Dr. Joel Muddamalle: You know, and I think these are things that are in the interior castle, in the inside of our hearts that can really threaten us that we need to be aware of. And so another last thing, and this is kind of, I don't know that anybody would be expecting this, but I think a threat to our spiritual health are things like boredom.

Shae Hill: Yes.

Dr. Joel Muddamalle: Right? Like you get bored, don't know what to do, and you start snacking on food. And all of a sudden that snacking on food becomes a lot of – and then it's like, oh, I've actually attached my –

dependence to food, right? The gym is another great one, like boredom. It's like, man, I need to like do something with my time or whatever. And you go to the gym or like a boredom actually becomes a conduit to filling up the time. Cause I don't think many people want to be bored. This is where the Netflix thing comes in. The whole idea of social media, you know, there was a time.

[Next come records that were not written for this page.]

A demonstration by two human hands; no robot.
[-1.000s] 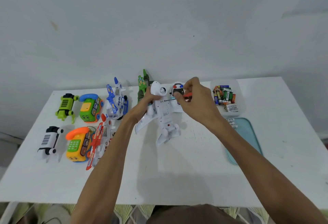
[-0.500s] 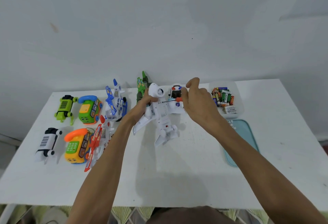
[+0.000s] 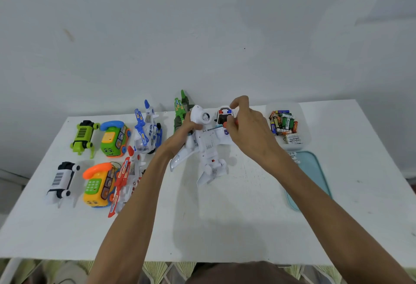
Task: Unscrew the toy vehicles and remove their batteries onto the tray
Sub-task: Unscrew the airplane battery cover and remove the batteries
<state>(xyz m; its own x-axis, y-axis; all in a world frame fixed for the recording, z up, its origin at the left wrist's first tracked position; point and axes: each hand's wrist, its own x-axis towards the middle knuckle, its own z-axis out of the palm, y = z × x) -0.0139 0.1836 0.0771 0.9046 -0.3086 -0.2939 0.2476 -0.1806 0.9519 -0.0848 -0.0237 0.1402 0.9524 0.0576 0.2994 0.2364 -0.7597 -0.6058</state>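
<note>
The left hand [image 3: 186,131] curls its fingers and thumb round the nose end of a white plastic toy aeroplane [image 3: 208,148], which lies belly-up near the middle of the white worktop [image 3: 225,227], nose toward the wall and tail toward the person. The right hand [image 3: 247,130] pinches a small orange-handled screwdriver [image 3: 216,128] in its fingertips, with the forefinger arched above. The metal shaft lies almost level and points left, its tip meeting the aeroplane's underside just behind the nose. Just behind the aeroplane's right wing stands a little white toy police car [image 3: 225,115], partly hidden by the right hand. A green camouflage toy jet [image 3: 180,108] stands to the aeroplane's left, behind the left hand. Further left of the aeroplane are a blue-and-white toy plane [image 3: 146,129], a red-and-white toy plane [image 3: 126,178], a green telephone-shaped toy car with a blue handset [image 3: 114,137], a yellow telephone-shaped toy car with an orange handset [image 3: 99,184], a lime-green toy truck [image 3: 83,136] and a white toy truck with black wheels [image 3: 60,178]. To the aeroplane's right sits a clear plastic tub [image 3: 305,126] holding a heap of mixed loose batteries [image 3: 283,122]. Nearer than the tub lies a flat pale-teal tray [image 3: 315,171], partly covered by the right forearm.
</note>
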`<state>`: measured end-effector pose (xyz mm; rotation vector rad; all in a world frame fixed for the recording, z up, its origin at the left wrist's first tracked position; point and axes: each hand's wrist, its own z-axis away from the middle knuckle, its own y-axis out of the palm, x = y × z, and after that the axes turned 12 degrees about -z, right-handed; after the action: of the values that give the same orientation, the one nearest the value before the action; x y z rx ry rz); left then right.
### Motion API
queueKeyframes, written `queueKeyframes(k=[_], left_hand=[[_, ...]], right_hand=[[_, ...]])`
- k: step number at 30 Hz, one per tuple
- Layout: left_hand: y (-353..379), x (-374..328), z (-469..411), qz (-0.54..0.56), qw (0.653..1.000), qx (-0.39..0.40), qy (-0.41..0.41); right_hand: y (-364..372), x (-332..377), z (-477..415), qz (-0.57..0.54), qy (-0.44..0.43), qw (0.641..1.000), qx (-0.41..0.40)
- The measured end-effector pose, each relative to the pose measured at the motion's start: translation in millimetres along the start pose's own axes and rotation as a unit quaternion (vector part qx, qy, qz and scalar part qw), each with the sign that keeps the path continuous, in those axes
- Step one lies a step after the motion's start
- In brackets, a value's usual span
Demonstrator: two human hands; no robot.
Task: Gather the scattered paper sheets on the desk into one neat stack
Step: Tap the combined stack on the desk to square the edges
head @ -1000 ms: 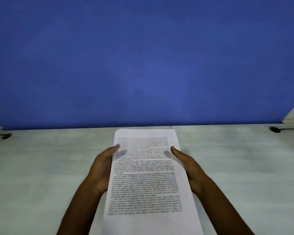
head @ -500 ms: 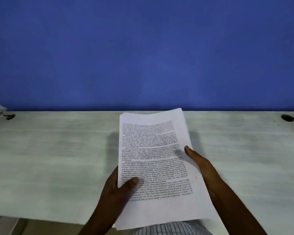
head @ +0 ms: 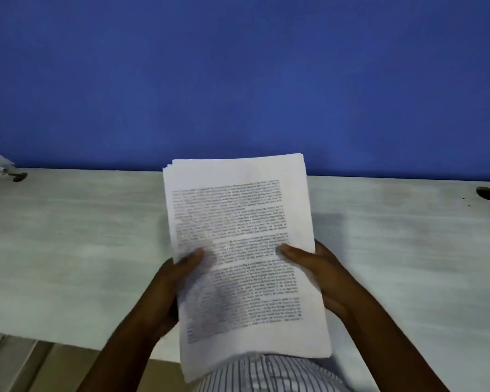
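Paper stack [head: 238, 250] is held up over the near edge of the surface [head: 68, 236]. Left hand [head: 170, 281] grip is closed on the left edge, thumb on top; right hand [head: 317, 275] does likewise on the right edge. Suggest loosening slightly and tapping the bottom edge down to square it. Printed text on its face, far corners slightly fanned.
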<state>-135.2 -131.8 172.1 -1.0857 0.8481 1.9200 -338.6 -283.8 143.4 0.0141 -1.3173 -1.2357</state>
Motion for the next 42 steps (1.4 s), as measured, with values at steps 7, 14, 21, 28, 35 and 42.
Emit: queueKeyframes(k=[7,14,21,28,35,42], left_hand=[[2,-39,-45,0.057,0.996,-0.025,-0.059],[18,0,-33,0.01,0.997,-0.008,-0.079],[10,3,-33,-0.057,0.998,-0.034,0.021],[-8,-23,-54,-0.167,0.981,-0.077,0.066],[-39,-29,-70,-0.211,0.964,-0.14,0.076],[-79,-22,-79,-0.147,0.97,-0.163,0.11]], right_hand=[[-5,-5,-15,0.006,0.06,0.998,0.03],[-34,8,-27,-0.04,0.083,0.996,0.016],[-29,12,-40,0.04,0.08,0.995,0.038],[-3,0,-56,0.086,-0.027,0.995,-0.039],[46,-22,-67,0.134,-0.09,0.982,-0.097],[75,-48,-80,0.179,-0.182,0.952,-0.17]])
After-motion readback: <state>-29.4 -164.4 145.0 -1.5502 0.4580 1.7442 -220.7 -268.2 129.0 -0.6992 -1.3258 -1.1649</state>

Do you remember early, early on when you could actually get to the end of the scroll on Instagram and you hit it and it said, congratulations, you're all caught up.

Shae Hill: Yeah.

Dr. Joel Muddamalle: Now we're never caught up. You're never going to be caught up. And whoever is the algorithm geniuses over there, they figured it out real quick. They were like, first feature to go away, the all caught up feature. We never want you to be caught up ever again. We will fill every amount of your time. And so I actually think that things like boredom can become a place where, because we're not comfortable with,

And we don't know what to fill it up with in appropriate healthy ways can become conduits to really be detrimental to our spiritual health.

Shae Hill: Yeah, that's so good. I'm so glad that you brought up the enemy because I think as I think about, okay, what would Jesus want for us? Like spiritually, I obviously think about John 10:10, that we would have life and have it abundantly. But then it also talks about that the enemy has come to steal, steal, kill and destroy. And so I think even as you're taking inventory, as I'm taking inventory of my own life, of my spiritual health to really see,

sit before God and honestly process where is the enemy trying to steal, kill and destroy? What are those areas that that is coming up in my life? And then also where you're talking about, you know, some of these other things like our, I think you said disorder desires or kind of trying to reach for those good things that can become ultimate things. I think there's a strong element to of

self-awareness a little bit required here of just knowing like you're wiring because even in the example of boredom, each of us will be tempted to fill that boredom with different things depending on our personality or just season of life. As I was thinking about my own life, I wouldn't say this is like a 911 like red flag or

when I think about my spiritual health, but I would say this is kind of that initial, like the check engine light just came on. It's time to like, go see a mechanic and like, see what's going on. Uh, and for me, it's going through the motions, uh,

I think when I start to feel like I'm just going through the motions and maybe even I'm doing all of the like right Christian things, but my heart feels very disconnected from those things where I treat my like relationship with Jesus as like a box to check or something, a job to do rather than like an overflowing of my heart. And I feel myself start to go through the motions. That's when it's like, okay.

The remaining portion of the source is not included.